> **Description of the task**: The lines to transcribe run from the top of the material below to the line with "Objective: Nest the", inclusive. Leave the pictures behind.

> **Data below**:
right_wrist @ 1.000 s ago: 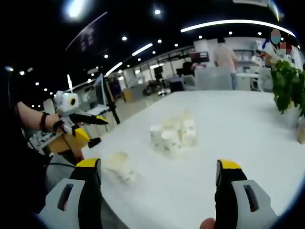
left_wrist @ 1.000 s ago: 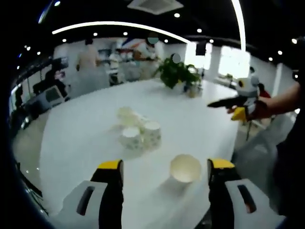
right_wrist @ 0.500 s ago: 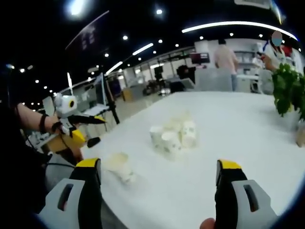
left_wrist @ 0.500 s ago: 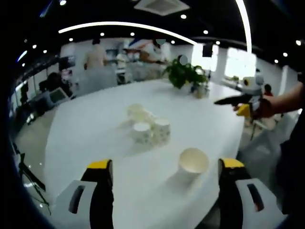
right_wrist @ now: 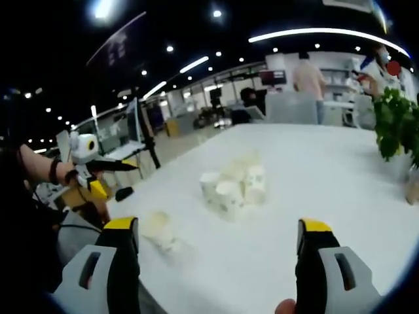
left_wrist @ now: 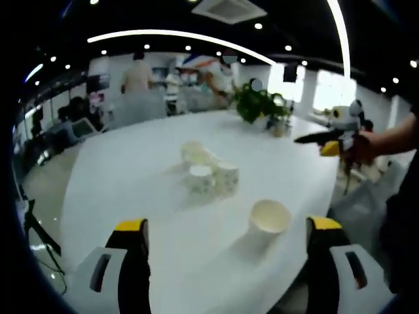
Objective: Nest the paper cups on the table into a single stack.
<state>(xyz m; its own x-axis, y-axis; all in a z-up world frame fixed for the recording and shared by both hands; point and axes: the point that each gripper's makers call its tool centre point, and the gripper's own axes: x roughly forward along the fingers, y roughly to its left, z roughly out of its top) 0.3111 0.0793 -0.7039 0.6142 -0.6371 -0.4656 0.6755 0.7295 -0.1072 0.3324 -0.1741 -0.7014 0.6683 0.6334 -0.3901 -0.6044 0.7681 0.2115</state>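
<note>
Standing wide apart over the white table (left_wrist: 118,170), the left gripper (left_wrist: 226,232) has its jaws spread and nothing between them. At about 11 o'clock from it a cluster of paper cups (left_wrist: 208,171) sits upright near the table's middle, rims touching or nearly so; what is inside them cannot be told. At 1 o'clock, close to the right jaw, a single paper cup (left_wrist: 268,220) stands alone near the table edge, its pale inside bare. Farther back at 1 o'clock is a potted plant (left_wrist: 260,105), and at 3 o'clock the right gripper (left_wrist: 327,136) is held off the table edge. In the right gripper view, the right gripper (right_wrist: 219,232) is likewise spread wide and holds nothing; the single cup (right_wrist: 160,230) lies at 10 o'clock, the cluster (right_wrist: 233,186) at 12 o'clock, and the left gripper (right_wrist: 98,167) hovers at 9 o'clock beside the table.
</note>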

> **Reply to the task**:
right_wrist @ 1.000 s ago: 
left_wrist @ 1.000 s ago: 
right_wrist @ 0.500 s ago: 
left_wrist @ 0.500 s ago: 
right_wrist @ now: 
left_wrist @ now: 
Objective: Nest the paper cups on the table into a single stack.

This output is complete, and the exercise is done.